Please repeat the data shown below, word for word.
□ □ □ □ □
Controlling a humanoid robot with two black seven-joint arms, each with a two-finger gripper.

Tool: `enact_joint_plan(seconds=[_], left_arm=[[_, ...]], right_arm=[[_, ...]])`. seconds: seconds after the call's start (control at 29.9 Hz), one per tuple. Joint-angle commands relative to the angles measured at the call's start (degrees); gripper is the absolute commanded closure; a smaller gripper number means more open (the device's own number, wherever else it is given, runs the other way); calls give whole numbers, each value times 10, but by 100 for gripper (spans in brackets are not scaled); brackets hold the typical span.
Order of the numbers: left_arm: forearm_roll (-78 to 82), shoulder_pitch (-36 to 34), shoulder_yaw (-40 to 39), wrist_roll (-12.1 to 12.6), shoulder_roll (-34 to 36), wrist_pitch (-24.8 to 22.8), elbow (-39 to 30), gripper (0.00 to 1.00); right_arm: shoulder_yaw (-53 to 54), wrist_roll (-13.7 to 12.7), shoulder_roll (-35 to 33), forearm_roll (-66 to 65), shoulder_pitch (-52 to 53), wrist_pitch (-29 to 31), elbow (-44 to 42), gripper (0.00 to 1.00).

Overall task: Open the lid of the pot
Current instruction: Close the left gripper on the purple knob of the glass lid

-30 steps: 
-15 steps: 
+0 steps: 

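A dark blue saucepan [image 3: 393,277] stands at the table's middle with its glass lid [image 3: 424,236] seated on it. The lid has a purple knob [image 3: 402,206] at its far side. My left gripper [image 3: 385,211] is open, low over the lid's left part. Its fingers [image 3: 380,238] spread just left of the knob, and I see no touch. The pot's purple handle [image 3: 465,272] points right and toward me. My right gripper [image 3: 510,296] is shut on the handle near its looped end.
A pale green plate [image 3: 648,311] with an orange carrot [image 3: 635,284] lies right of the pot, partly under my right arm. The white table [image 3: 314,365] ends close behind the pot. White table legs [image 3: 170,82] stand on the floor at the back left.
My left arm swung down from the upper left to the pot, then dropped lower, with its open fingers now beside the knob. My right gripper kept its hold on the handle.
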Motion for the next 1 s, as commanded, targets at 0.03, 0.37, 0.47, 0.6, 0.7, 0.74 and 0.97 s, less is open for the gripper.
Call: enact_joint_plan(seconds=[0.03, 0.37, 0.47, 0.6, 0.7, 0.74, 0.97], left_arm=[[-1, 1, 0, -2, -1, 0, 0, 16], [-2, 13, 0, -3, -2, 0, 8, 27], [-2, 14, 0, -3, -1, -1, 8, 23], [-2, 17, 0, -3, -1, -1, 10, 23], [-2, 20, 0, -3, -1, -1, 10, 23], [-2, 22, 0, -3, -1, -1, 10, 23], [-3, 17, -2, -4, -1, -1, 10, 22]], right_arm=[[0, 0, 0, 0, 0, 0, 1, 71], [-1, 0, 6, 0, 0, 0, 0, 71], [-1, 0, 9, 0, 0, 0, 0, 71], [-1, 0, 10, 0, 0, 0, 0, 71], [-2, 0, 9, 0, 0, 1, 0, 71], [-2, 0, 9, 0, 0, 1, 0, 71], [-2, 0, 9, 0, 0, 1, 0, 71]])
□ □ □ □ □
= TASK ANSWER =
Controlling a humanoid robot with two black seven-joint arms, each with a two-finger gripper.

Tool: `enact_joint_plan(seconds=[_], left_arm=[[_, ...]], right_arm=[[_, ...]])`. seconds: seconds after the call's start (control at 29.9 Hz), one per tuple. Joint-angle commands relative to the angles measured at the call's start (degrees); gripper is the absolute commanded closure; a smaller gripper number means more open (the device's own number, wherever else it is given, runs the other way); calls give whole numbers, each value times 10, but by 100 for gripper (spans in brackets are not scaled); brackets hold the typical span.
Order of the numbers: left_arm: forearm_roll (-78 to 82), shoulder_pitch (-36 to 34), shoulder_yaw (-40 to 39), wrist_roll (-12.1 to 12.6), shoulder_roll (-34 to 36), wrist_pitch (-24.8 to 22.8), elbow (-39 to 30), gripper (0.00 to 1.00); right_arm: shoulder_yaw (-53 to 54), wrist_roll (-13.7 to 12.7), shoulder_roll (-35 to 33), forearm_roll (-66 to 65), shoulder_pitch (-52 to 53), wrist_pitch (-29 to 31), elbow (-44 to 42), gripper (0.00 to 1.00).

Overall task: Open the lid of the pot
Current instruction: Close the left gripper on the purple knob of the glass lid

-30 steps: 
-15 steps: 
+0 steps: 

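A dark blue saucepan [image 3: 393,277] stands at the table's middle with its glass lid [image 3: 424,236] seated on it. The lid has a purple knob [image 3: 402,206] at its far side. My left gripper [image 3: 385,211] is open, low over the lid's left part. Its fingers [image 3: 380,238] spread just left of the knob, and I see no touch. The pot's purple handle [image 3: 465,272] points right and toward me. My right gripper [image 3: 510,296] is shut on the handle near its looped end.
A pale green plate [image 3: 648,311] with an orange carrot [image 3: 635,284] lies right of the pot, partly under my right arm. The white table [image 3: 314,365] ends close behind the pot. White table legs [image 3: 170,82] stand on the floor at the back left.
My left arm swung down from the upper left to the pot, then dropped lower, with its open fingers now beside the knob. My right gripper kept its hold on the handle.
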Motion for the next 1 s, as commanded, targets at 0.03, 0.37, 0.47, 0.6, 0.7, 0.74 and 0.97 s, less is open for the gripper.
Call: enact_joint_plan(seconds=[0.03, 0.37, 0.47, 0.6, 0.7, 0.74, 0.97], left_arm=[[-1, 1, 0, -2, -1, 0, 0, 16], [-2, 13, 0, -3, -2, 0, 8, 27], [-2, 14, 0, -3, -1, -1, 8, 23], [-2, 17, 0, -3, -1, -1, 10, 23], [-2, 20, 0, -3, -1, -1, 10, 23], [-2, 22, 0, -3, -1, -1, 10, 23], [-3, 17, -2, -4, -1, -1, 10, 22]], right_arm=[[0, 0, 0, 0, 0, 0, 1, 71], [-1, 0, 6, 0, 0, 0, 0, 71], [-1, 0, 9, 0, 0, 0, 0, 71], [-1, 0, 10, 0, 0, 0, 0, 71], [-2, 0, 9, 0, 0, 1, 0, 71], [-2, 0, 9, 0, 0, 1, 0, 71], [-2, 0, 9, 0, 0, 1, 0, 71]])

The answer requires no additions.